Personal information
- Full name: Emmanuele Pio Cicerelli
- Date of birth: 12 August 1994 (age 31)
- Place of birth: San Giovanni Rotondo, Italy
- Height: 1.77 m (5 ft 10 in)
- Positions: Winger; midfielder;

Team information
- Current team: Catania
- Number: 10

Youth career
- 0000–2012: Foggia
- 2012–2013: Barletta

Senior career*
- Years: Team / Apps / (Gls)
- 2012: Foggia / 0 / (0)
- 2013–2015: Barletta / 35 / (3)
- 2014–2015: → Aversa Normanna (loan) / 17 / (2)
- 2015: → Melfi (loan) / 1 / (0)
- 2015–2017: Paganese / 64 / (8)
- 2017–2020: Salernitana / 19 / (0)
- 2018: → Pordenone (loan) / 11 / (0)
- 2018–2019: → Foggia (loan) / 22 / (2)
- 2020–2024: Lazio / 0 / (0)
- 2020–2021: → Salernitana (loan) / 41 / (2)
- 2021–2022: → Frosinone (loan) / 31 / (3)
- 2022–2023: → Reggina (loan) / 29 / (0)
- 2024–: Catania / 39 / (7)
- 2024–2025: → Ternana (loan) / 37 / (19)

= Emanuele Cicerelli =

Italian football player (born 1994)

Emanuele Pio Cicerelli (born 12 August 1994) is an Italian professional footballer who plays as a winger and midfielder for club Catania.

==Club career==
He made his Serie C debut for Barletta on 17 March 2013 in a game against Andria BAT.
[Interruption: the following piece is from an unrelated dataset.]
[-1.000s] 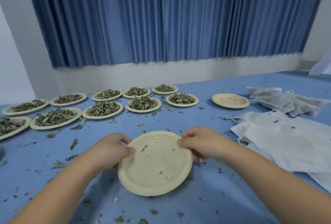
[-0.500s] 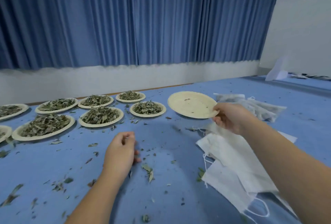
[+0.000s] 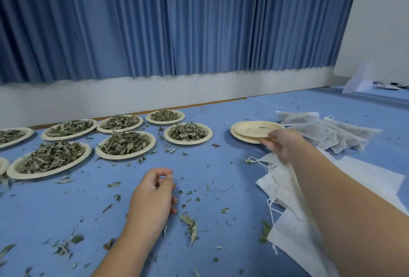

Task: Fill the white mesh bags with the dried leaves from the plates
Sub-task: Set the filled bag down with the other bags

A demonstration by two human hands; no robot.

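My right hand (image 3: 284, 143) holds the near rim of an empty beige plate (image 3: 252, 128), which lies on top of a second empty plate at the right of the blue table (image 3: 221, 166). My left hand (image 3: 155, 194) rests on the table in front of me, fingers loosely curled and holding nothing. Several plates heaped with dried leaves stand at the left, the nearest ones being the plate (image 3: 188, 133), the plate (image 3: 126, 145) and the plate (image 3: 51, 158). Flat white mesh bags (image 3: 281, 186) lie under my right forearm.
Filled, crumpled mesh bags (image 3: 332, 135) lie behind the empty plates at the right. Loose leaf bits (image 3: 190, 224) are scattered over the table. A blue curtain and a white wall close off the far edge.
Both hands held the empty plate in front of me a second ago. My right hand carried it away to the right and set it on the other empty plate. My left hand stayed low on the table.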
On 31 January 2020, his rights were sold to Lazio, who loaned him back to Salernitana.

On 31 August 2021, he joined Frosinone on loan.

On 27 July 2022, Cicerelli was loaned to Reggina, with a conditional obligation to buy.

On 27 July 2024, Cicerelli joined Ternana on loan with an obligation to buy.

After the end of the loan, in August 2025, Cicerelli extended his contract with Catania until June 30, 2027.